Esta relíquia histórica data de 2008. Desde então, o Dr. Sérgio Vasques tornou-se Secretário de Estado dos Assuntos Fiscais. E que maravilhosa transformação ocorreu nos seus hábitos de pensamento!...

Actualmente, Sérgio Vasques entende que a aplicação, decretada a meio do ano, de um imposto especial sobre os rendimentos dos portugueses não é retroactiva e, portanto, inconstitucional por violação do art. 103.º, n.º 3 da Constituição. Vejamos…Em cerca de dois anos, Sua Excelência que, defendia a inconstitucionalidade das taxas criados pelos municípios cujo valor fosse superior ao valor ou beneficio da prestação, passou a advogar a constitucionalidade de um imposto especialmente criado para captar os rendimentos retroactivos dos portugueses, rendimentos esses que estão já conformados no tempo, apesar de apenas serem considerados, para efeito de imposto, no ano seguinte. Acontece, porém, que os rendimentos foram já temporalmente delineados e enquadrados, não obstante a sua incidência se efectuar no ano seguinte.
O opróbrio! A ignominia! A consumpção! Oh!, terrível transmutação! Ó malévolo poder!...Os efeitos perniciosos que tens que transformas o mais delicado botãozinho de rosa jurídico numa terrível flor devoradora de rendimento em atropelos constitucionais!...

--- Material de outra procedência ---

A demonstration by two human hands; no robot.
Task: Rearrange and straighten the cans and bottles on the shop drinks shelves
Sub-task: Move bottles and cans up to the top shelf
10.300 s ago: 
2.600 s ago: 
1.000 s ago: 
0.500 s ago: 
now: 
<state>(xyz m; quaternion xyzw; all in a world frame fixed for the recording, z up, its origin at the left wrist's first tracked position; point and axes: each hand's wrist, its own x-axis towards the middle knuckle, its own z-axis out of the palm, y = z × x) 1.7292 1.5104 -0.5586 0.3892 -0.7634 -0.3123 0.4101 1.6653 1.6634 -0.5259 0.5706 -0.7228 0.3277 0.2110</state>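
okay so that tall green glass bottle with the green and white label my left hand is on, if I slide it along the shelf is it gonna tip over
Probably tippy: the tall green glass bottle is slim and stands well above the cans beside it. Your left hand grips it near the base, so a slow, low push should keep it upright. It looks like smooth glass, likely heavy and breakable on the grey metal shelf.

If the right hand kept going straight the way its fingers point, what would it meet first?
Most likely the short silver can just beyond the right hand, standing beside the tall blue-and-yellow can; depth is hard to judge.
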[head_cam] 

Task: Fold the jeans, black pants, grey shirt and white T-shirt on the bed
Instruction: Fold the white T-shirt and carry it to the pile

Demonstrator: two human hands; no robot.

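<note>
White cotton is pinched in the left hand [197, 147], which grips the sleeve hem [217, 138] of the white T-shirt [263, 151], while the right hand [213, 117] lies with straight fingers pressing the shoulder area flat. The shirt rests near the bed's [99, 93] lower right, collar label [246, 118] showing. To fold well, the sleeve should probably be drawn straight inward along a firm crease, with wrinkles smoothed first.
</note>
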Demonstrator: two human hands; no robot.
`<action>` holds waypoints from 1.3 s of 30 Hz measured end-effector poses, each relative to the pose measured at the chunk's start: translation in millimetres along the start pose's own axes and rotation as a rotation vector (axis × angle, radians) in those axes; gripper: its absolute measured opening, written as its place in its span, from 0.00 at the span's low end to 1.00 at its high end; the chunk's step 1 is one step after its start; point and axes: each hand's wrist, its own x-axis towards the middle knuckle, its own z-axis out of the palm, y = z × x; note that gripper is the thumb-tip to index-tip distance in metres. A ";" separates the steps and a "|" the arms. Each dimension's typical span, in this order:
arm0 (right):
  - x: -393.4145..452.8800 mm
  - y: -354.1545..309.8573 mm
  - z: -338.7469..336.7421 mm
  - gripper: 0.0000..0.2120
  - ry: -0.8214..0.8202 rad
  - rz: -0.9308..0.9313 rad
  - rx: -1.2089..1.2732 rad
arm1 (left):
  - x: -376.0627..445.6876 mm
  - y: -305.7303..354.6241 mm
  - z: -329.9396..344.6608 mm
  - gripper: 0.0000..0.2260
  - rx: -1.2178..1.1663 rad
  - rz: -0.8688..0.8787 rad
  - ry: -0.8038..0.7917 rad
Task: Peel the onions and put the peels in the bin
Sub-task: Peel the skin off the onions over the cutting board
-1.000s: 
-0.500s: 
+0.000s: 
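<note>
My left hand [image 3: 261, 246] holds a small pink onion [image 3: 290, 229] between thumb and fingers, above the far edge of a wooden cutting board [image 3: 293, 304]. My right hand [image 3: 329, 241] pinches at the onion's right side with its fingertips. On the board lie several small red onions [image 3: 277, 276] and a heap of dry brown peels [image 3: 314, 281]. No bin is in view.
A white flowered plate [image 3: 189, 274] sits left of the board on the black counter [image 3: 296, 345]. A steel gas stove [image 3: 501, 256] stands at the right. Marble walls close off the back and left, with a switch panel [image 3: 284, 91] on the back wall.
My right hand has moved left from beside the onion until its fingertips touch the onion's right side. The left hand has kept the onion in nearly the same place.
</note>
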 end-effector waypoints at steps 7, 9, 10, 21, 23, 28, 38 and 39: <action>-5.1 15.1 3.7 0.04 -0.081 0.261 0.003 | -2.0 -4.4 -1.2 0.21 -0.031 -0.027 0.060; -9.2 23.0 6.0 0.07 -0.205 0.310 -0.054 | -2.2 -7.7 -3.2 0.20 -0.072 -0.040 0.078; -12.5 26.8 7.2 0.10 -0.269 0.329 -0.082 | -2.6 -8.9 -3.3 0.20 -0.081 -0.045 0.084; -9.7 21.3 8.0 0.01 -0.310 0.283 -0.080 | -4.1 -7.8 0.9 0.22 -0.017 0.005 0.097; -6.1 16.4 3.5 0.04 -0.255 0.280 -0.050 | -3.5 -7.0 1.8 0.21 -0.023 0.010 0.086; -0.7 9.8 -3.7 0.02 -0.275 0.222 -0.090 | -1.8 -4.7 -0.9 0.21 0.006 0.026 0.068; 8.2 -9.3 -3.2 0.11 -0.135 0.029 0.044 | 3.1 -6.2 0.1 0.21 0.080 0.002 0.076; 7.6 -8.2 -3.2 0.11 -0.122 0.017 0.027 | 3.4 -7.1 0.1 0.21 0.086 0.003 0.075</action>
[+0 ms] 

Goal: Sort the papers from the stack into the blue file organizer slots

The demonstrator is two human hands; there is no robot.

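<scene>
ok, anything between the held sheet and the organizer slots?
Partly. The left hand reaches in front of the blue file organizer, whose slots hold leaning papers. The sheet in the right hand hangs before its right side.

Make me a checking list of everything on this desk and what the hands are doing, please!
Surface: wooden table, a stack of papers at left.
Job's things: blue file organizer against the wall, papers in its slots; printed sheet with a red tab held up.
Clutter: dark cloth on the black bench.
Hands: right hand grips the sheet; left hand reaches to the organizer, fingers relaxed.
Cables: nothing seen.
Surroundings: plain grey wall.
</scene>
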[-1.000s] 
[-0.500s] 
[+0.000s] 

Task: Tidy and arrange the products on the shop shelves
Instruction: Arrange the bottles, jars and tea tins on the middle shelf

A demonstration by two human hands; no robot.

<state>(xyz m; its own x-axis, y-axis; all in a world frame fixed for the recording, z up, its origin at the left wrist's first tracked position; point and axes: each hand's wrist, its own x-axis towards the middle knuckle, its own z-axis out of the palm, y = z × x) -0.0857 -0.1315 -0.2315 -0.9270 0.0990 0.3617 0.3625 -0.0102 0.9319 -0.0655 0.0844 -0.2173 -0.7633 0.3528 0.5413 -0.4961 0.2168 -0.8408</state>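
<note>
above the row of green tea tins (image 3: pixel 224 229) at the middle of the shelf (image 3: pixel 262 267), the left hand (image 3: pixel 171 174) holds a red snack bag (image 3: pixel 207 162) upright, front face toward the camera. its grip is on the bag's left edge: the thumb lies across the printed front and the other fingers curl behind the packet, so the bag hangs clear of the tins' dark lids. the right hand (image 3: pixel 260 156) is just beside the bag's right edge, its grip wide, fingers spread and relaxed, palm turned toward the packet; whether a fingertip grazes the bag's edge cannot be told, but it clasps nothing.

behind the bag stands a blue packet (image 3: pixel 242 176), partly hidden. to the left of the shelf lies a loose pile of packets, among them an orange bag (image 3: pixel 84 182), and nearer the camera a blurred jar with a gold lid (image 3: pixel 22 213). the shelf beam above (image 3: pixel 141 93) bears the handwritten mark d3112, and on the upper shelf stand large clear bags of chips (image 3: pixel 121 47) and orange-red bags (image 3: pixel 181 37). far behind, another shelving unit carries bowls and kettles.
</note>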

A admissão da inconstitucionalidade desta retroactividade e o seu sacrifício face à imperiosa necessidade que o País enfrenta de captação de receitas é perigosa pela abertura de um precedente. A Constituição existe, precisamente, para nos defender de situações como estas de flagrante abuso de poder – e o próprio Estado tem não só um dever de respeito, como de promoção dos direitos nela consagrados (art. 18.º, n.º 1 da Constituição).
Não pode haver sacrifício dos direitos invioláveis dos portugueses como forma de perdoar os sucessivos anos de incompetência governativa. Caso contrário, será então admissível que, em nome da asnice política, se violem os princípios mais fundamentais da Constituição. Isto tem um nome – a subversão do Estado de Direito, consignado no art. 2.º da Constituição.